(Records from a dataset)
*** Block opens ***

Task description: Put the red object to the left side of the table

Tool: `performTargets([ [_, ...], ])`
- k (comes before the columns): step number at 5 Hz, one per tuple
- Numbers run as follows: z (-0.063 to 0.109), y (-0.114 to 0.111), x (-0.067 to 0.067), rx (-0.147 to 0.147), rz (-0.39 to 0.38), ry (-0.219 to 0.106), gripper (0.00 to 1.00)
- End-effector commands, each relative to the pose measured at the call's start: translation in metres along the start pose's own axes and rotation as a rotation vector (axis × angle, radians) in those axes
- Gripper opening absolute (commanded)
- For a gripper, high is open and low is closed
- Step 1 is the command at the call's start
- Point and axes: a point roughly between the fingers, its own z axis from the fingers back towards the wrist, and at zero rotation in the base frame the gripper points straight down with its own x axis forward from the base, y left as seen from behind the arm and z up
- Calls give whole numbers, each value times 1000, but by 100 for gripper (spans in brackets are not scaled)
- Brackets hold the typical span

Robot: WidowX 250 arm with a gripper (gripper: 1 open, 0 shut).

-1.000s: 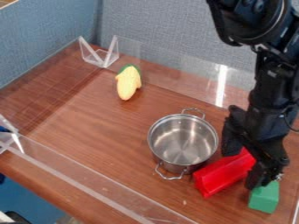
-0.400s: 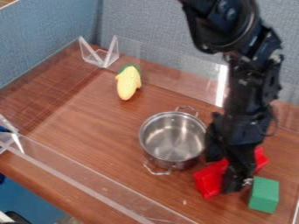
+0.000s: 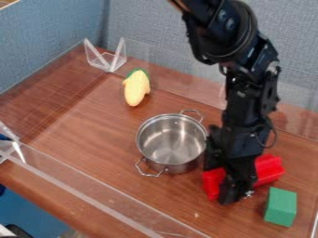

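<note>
The red object, a bright red long block, lies on the table near its front right. My gripper points straight down onto the block's left end. Its black fingers straddle the block and hide part of it. How tightly the jaws press on it does not show. The black arm rises from there to the top of the view.
A steel pot with side handles stands just left of the gripper, close to the arm. A small green block lies right of the gripper at the front. A yellow oval fruit sits far back. Clear acrylic walls edge the table.
The gripper sank and shifted left onto the red block. The red block and the steel pot both slid left.
</note>
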Motion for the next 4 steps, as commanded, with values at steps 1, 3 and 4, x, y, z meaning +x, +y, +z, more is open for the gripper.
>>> performTargets([
  [1, 12, 4, 12, 13, -12, -31, 0],
  [3, 25, 4, 18, 5, -37, -28, 0],
  [4, 32, 4, 19, -1, -50, -24, 0],
])
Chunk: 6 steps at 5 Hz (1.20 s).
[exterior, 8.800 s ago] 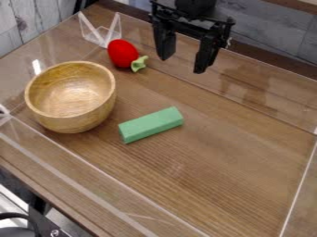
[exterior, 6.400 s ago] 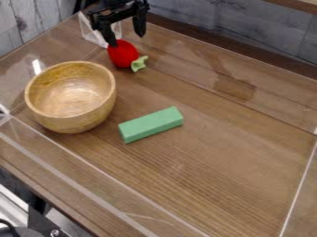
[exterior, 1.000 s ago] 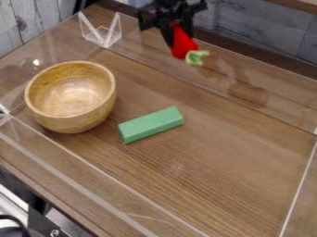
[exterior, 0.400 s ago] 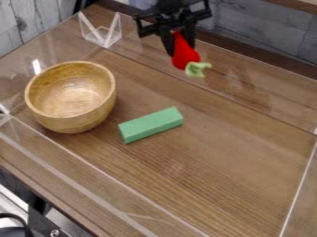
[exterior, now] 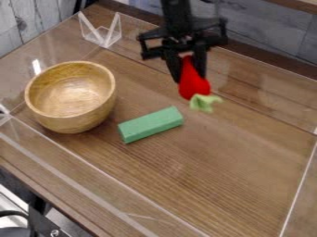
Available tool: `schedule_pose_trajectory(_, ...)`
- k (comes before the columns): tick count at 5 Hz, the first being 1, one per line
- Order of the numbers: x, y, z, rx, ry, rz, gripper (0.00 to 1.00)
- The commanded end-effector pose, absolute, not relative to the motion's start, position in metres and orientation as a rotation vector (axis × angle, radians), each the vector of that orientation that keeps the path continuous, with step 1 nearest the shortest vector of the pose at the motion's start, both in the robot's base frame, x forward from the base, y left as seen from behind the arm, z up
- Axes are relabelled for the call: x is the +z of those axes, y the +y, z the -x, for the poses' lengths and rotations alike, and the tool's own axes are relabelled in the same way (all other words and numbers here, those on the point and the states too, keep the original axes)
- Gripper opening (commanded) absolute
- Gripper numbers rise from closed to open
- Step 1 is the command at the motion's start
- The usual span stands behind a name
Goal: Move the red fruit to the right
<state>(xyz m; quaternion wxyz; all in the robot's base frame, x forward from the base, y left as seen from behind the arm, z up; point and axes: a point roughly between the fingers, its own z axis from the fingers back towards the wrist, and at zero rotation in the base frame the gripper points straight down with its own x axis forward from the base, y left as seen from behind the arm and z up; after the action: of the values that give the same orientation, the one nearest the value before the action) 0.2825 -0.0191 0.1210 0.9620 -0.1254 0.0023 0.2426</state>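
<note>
The red fruit (exterior: 194, 83), a small glossy strawberry-like toy with a light green leafy cap at its lower end, hangs above the table right of centre. My gripper (exterior: 184, 57) comes down from above and is shut on the red fruit's upper part, with dark fingers (exterior: 202, 53) on both sides of it. The fruit's cap points down and to the right, just right of the green block.
A wooden bowl (exterior: 70, 95) stands at the left. A green rectangular block (exterior: 151, 124) lies near the middle. Clear plastic walls (exterior: 99, 31) ring the wooden table (exterior: 210, 176), with a low front wall along the near edge.
My gripper has carried the red fruit forward and to the right, from the back of the table to a spot just right of the green block.
</note>
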Motion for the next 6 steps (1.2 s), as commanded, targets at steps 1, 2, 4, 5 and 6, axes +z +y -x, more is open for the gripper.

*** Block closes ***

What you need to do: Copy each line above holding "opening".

Result for this task:
- Gripper opening absolute (commanded)
- Gripper opening (commanded) absolute

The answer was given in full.